Dr. Amy Pass is a pediatrician at North Texas Pediatrics in Dallas, Texas.  Dr Pass was raised in Memphis, Tennessee, where her father was the chairman of Radiological Sciences, then Chief Medical Officer, at St Jude Children’s Research Hospital for almost 3 decades.  Inspired by her father’s incredible passion and lifelong career in caring for children with cancer, Dr. Pass began her career in medicine after completing her undergraduate degree with a BA in Human Biology from the University of Pennsylvania.  She attended medical school at the University of Tennessee, and then after completion of medical school, she married her husband, Steven Pass, and moved to Cincinnati, Ohio, where she completed her pediatric residency.  Moving to Texas in 2005 seemed like a very far move, but it was worth it for the fellowship training in pediatric hematology and oncology that Dr.

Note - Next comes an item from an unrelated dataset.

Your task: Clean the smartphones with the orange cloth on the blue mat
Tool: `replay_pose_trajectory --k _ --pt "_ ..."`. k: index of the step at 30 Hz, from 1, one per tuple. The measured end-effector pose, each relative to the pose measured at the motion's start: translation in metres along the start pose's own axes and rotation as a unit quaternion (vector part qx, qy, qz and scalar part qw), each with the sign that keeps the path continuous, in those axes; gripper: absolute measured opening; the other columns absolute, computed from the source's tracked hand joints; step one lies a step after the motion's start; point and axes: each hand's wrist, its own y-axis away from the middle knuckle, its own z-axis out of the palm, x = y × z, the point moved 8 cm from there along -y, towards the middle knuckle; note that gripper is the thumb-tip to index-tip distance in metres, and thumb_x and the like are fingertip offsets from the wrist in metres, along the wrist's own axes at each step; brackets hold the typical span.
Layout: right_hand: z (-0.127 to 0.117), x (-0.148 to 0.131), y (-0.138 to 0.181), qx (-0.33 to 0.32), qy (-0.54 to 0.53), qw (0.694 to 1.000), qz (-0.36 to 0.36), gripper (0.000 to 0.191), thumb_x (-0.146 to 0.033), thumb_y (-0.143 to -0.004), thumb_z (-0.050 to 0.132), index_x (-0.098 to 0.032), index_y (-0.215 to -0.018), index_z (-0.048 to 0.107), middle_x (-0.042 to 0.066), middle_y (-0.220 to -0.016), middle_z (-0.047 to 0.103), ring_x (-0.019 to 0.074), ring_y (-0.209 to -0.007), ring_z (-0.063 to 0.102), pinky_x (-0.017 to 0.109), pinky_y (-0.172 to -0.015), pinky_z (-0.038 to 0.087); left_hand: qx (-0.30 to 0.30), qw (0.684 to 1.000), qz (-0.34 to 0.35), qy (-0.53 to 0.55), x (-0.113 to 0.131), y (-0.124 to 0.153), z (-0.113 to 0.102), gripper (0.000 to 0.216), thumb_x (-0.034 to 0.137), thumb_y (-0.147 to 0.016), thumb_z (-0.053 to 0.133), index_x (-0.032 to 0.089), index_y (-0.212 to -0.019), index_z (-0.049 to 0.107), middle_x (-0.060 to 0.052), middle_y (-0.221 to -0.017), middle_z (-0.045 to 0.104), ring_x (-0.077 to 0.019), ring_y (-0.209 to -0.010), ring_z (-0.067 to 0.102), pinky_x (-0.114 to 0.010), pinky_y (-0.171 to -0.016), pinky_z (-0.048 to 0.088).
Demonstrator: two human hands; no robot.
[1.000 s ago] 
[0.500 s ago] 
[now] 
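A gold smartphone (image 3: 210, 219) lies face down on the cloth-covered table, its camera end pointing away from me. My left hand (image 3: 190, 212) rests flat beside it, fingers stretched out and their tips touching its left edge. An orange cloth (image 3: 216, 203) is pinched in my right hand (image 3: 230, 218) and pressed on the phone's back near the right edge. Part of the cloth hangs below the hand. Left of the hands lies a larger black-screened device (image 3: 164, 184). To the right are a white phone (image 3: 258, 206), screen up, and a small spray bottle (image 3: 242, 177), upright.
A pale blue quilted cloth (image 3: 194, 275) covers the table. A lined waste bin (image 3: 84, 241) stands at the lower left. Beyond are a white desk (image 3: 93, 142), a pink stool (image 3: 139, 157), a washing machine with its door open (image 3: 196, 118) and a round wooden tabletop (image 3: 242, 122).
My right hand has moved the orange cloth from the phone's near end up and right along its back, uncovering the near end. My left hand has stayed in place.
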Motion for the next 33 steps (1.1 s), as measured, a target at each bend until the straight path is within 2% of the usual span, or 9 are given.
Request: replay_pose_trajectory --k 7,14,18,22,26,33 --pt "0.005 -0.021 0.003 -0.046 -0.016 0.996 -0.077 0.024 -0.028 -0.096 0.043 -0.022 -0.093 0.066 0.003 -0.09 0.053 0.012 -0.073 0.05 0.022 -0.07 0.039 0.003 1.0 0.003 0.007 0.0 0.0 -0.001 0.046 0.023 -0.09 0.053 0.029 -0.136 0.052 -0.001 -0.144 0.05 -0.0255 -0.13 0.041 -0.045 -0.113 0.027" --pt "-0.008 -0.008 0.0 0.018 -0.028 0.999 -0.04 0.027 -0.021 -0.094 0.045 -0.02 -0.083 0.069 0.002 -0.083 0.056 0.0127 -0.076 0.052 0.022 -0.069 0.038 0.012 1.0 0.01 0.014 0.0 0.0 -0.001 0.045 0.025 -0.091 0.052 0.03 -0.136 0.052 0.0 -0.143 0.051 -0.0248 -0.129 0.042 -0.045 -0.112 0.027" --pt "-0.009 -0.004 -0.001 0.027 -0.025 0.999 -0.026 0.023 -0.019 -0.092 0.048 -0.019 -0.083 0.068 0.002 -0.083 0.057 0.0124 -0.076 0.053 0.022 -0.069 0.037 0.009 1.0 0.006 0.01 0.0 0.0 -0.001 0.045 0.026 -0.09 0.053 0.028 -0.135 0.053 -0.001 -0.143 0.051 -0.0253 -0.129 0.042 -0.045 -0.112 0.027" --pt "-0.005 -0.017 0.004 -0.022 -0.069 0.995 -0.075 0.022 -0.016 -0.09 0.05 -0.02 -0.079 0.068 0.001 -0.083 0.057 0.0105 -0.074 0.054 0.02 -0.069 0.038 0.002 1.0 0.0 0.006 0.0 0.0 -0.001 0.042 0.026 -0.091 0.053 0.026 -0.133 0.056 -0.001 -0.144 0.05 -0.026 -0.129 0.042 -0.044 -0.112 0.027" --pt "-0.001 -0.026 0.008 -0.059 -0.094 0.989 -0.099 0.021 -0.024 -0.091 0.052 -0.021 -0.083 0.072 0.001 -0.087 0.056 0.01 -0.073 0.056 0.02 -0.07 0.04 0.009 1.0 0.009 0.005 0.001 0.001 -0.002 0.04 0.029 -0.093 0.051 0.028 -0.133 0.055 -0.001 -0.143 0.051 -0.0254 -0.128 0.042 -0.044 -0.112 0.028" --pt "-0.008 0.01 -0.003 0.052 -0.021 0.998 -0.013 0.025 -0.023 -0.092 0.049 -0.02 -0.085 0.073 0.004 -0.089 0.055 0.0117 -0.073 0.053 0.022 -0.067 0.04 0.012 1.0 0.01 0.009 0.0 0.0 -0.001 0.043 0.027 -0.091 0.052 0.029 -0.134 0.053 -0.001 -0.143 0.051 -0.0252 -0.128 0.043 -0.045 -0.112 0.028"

Pass completed at Texas Children’s Hospital and Texas Children’s Cancer Center in Houston, Texas.  It was there that Dr. Pass developed an interest in neuroblastoma, beginning to understand the complexity of the disease and witness the daily battles of her patients and their families.  Upon completion of her fellowship, Dr. Pass relocated to Dallas, Texas in 2009 to begin her first position as a faculty member at UT Southwestern and Children’s Health Cancer and Blood Disorder Center, with a specific focus in neuroblastoma.  Dr. Pass loved her time with her patients and knew this was her calling, although her job left very little time for her 3 young children.  Therefore, Dr. Pass rerouted her career back to general pediatrics and has enjoyed many years now as a pediatrician.  The unlikely happenstance of her meeting Joy Cruse in Dallas one day 8 years ago was truly meant-to-be, according to Dr. Pass.  Through her involvement in TeamConnor and background and experience in pediatric oncology, she is able to lead the medical advisory board and provide insight into the direction of TeamConnor’s focus and funding.

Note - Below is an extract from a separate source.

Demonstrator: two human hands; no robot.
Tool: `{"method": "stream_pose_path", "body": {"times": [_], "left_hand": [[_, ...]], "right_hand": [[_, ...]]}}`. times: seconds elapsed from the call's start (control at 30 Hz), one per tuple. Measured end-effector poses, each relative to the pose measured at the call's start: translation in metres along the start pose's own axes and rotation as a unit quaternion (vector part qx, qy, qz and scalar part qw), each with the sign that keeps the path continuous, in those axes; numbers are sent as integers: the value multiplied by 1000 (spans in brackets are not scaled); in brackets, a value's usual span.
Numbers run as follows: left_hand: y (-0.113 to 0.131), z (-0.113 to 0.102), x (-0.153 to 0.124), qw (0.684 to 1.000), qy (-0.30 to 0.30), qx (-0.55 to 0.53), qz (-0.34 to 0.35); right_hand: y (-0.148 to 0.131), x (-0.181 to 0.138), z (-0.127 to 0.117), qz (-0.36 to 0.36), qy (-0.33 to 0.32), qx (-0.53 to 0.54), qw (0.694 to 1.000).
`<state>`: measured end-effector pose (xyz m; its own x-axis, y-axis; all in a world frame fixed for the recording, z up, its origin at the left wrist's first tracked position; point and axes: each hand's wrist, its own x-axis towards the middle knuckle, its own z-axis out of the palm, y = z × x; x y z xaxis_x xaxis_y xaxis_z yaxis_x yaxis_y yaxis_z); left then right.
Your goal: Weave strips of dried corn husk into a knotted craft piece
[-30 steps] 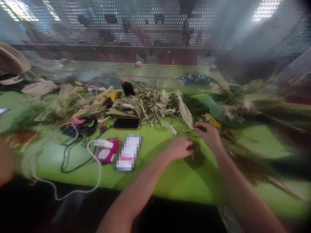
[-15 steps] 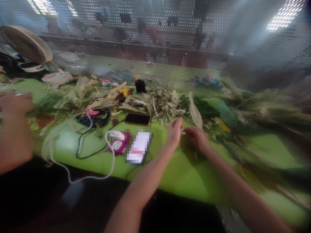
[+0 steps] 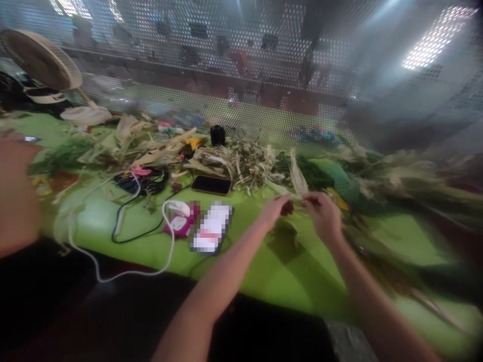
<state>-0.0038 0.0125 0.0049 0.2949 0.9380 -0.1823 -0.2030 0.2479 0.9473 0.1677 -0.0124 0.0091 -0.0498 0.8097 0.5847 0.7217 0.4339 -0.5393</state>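
Note:
My left hand (image 3: 276, 210) is closed, thumb and fingers pinched at one end of a pale green strip of corn husk (image 3: 278, 188). The husk reaches up and left from my fingers and seems to pass across the gap between the hands. My right hand (image 3: 325, 215) pinches near it from the other side, fingers closed, a little above the green table (image 3: 264, 271). Just behind the fingertips, a broad dried husk (image 3: 297, 173) points upward from the pile. Blur hides exactly how the husk sits in the fingers.
Dried husks (image 3: 151, 148) and cut stalks (image 3: 252, 161) run along the back. Left of my arm lie a lit phone (image 3: 212, 229), a dark phone (image 3: 211, 184), a purple power block (image 3: 181, 221) and cables. Another person's arm (image 3: 17, 196) is at far left; a fan (image 3: 41, 59) stands behind.
Both hands have moved slightly right. A pale green husk strip now shows at the fingers, where only a small pale bit showed before. The other person's arm has shifted left in view.

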Motion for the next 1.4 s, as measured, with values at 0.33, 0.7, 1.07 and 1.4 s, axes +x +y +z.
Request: {"method": "stream_pose_path", "body": {"times": [0.33, 0.7, 1.07, 1.4], "left_hand": [[-13, 4, 4, 999, -16, 23, 40], [-15, 4, 4, 1000, -17, -8, 5], [-25, 0, 7, 997, -30, 54, 38], [-23, 1, 4, 996, -59, 62, 26]], "right_hand": [[-6, -18, -5, -125, -34, -4, 992], [4, -16, -5, -41, -62, 51, 996], [5, -16, -3, 32, -53, 94, 994], [8, -18, 2, 164, -28, 171, 971]]}}
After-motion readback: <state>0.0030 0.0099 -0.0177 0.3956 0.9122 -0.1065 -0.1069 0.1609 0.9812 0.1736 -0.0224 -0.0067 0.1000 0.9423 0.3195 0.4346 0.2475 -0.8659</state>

What an incredible accomplishment this year to be able to fund 10 brilliant grants for pediatric cancer research.  As quoted by author Robert Collier, “success is the sum of small efforts repeated day in and day out.”  We look forward to seeing the successful research work of these extraordinary scientists, and we appreciate their tireless efforts to improve the outcome of children with cancer.

1) Dr. Tara O’Donohue at Memorial Sloan Kettering Cancer Center in New York will be conducting a clinical trial for pediatric patients with relapsed neuroblastoma.  Neuroblastoma is an aggressive cancer in young children in which treatment is extensive and long-term survival is less than 50%.  This trial will use a new investigational drug, carefully designed to avoid the ways in which cancer cells become resistant to treatment, and additionally to target secondary pathways that could slow the tumor’s growth.  This phase I study will combine the new investigational drug with conventional chemotherapy, in attempts to improve the effectiveness of treatment and bolster patient’s responses.

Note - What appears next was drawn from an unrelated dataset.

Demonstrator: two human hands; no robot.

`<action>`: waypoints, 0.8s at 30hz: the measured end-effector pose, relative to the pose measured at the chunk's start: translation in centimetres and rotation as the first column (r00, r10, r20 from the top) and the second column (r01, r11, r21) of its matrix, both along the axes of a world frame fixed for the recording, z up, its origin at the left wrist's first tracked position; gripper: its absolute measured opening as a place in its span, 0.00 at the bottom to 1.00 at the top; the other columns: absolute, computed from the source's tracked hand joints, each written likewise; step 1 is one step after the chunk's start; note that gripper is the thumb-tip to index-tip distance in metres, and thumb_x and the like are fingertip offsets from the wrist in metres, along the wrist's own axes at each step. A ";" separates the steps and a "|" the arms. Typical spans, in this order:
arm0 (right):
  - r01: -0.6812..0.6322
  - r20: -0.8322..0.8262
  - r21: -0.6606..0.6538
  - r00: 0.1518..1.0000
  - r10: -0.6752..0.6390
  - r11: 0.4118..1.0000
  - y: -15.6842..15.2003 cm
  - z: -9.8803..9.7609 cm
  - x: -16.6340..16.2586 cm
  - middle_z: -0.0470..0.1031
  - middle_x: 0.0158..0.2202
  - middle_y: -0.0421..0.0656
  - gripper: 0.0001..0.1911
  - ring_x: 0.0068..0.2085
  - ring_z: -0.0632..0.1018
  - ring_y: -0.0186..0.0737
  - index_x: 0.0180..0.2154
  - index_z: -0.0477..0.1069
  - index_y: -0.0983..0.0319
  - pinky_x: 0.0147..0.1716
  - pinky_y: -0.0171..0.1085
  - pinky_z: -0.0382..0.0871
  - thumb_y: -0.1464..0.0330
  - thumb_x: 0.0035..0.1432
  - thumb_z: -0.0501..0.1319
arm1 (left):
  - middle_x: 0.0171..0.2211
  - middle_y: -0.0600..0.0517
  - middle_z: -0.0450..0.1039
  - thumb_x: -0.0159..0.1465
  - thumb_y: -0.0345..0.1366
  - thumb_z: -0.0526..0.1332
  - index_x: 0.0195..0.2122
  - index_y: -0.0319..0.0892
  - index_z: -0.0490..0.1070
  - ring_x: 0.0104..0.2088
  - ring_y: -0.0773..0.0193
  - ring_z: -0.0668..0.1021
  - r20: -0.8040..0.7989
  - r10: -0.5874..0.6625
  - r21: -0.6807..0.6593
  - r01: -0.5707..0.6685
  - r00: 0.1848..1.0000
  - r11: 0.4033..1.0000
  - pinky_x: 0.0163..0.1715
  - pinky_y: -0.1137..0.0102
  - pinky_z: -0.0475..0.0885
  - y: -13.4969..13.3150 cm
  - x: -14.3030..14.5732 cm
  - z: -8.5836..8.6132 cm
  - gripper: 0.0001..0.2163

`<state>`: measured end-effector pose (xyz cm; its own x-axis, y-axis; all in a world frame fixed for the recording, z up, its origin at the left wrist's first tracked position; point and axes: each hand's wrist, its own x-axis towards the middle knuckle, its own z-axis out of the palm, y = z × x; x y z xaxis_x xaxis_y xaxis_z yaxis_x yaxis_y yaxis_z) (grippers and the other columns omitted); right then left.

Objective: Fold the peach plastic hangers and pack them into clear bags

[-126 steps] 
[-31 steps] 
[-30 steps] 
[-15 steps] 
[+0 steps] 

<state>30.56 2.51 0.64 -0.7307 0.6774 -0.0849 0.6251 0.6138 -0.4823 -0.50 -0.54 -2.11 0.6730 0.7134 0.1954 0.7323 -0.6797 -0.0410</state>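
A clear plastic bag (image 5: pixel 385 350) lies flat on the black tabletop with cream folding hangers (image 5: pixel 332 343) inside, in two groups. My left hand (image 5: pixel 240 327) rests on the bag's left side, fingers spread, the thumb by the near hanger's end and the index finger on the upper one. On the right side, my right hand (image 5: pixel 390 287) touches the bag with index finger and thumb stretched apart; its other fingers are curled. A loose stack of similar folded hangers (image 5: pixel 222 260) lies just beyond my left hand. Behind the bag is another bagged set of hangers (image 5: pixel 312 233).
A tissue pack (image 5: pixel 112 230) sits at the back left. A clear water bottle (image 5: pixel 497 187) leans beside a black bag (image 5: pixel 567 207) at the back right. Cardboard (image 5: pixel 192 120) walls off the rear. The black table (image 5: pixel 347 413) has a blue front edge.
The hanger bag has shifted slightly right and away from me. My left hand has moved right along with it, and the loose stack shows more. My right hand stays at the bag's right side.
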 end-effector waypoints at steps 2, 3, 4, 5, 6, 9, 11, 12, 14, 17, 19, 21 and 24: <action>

2) Dr. Kelsey Bertrand at Texas Children’s Hospital in Houston will investigate the role of new treatments for ependymoma, an aggressive type of pediatric brain tumor that is standardly treated with surgery and radiation, but resistant to chemotherapy.  Most patients experience relapse and there are very few treatment options available upon relapse.  Dr. Bertrand will study a cell marker, HER2, which is found in most ependymoma tumors.  With a new drug to target HER2, this research will likely lead to a new clinical trial and the hope of improved treatment for relapsed ependymoma.  

3) Dr. Jason Yustein at Texas Children’s Hospital in Houston, Texas is researching improved treatments for Ewing Sarcoma and Rhabdomyosarcoma, two of the most common types of pediatric solid tumor sarcomas.  Usually, these sarcoma tumors are treated with chemotherapy, surgery and often radiation therapy.  However, most patients have a recurrence of their cancer which leads to very poor outcomes.  Studying the treatment benefit of targeting specific cancer cell pathways, specific to rhabdomyosarcoma and ewing’s sarcoma will lead to new potential therapeutic options and clinical trials for patients with relapsed sarcomas.

4) Dr. Chandrika Gowda at Penn State Cancer Institute will investigate a new drug for the treatment of AML, the second most common type of leukemia in children, with unacceptably dire survival rates.  AML patients usually receive intense chemotherapy followed by stem cell transplant.  There is still a high rate of recurrence.  Dr. Gowda will study a new drug that targets one of the proteins of aggressive AML tumors.  Using this drug, CX-4945, will allow for lower doses of the standard chemotherapy, which will be very damaging to the heart, and also show improved efficacy for AML treatment. 

5) Dr. Esther Berko at Children’s Hospital of Philadelphia will be working to develop a novel type of liquid biopsy for patients with neuroblastoma.  Currently, patients must be re-evaluated by scans and tumor tissue at frequent intervals to determine their response to treatment.  If there was a way to draw a simple blood test that could alleviate the need for these frequent scans and procedures, this could improve our measurement of residual disease AND greatly improve the quality of life of these young patients.  Dr. Berko and Dr. Mosse will design a deep sequence capture panel to serve as a biomarker of tumor response and also show remission on a molecular level.  If successful, this could greatly decrease the need for frequent scans and surgeries for young patients.  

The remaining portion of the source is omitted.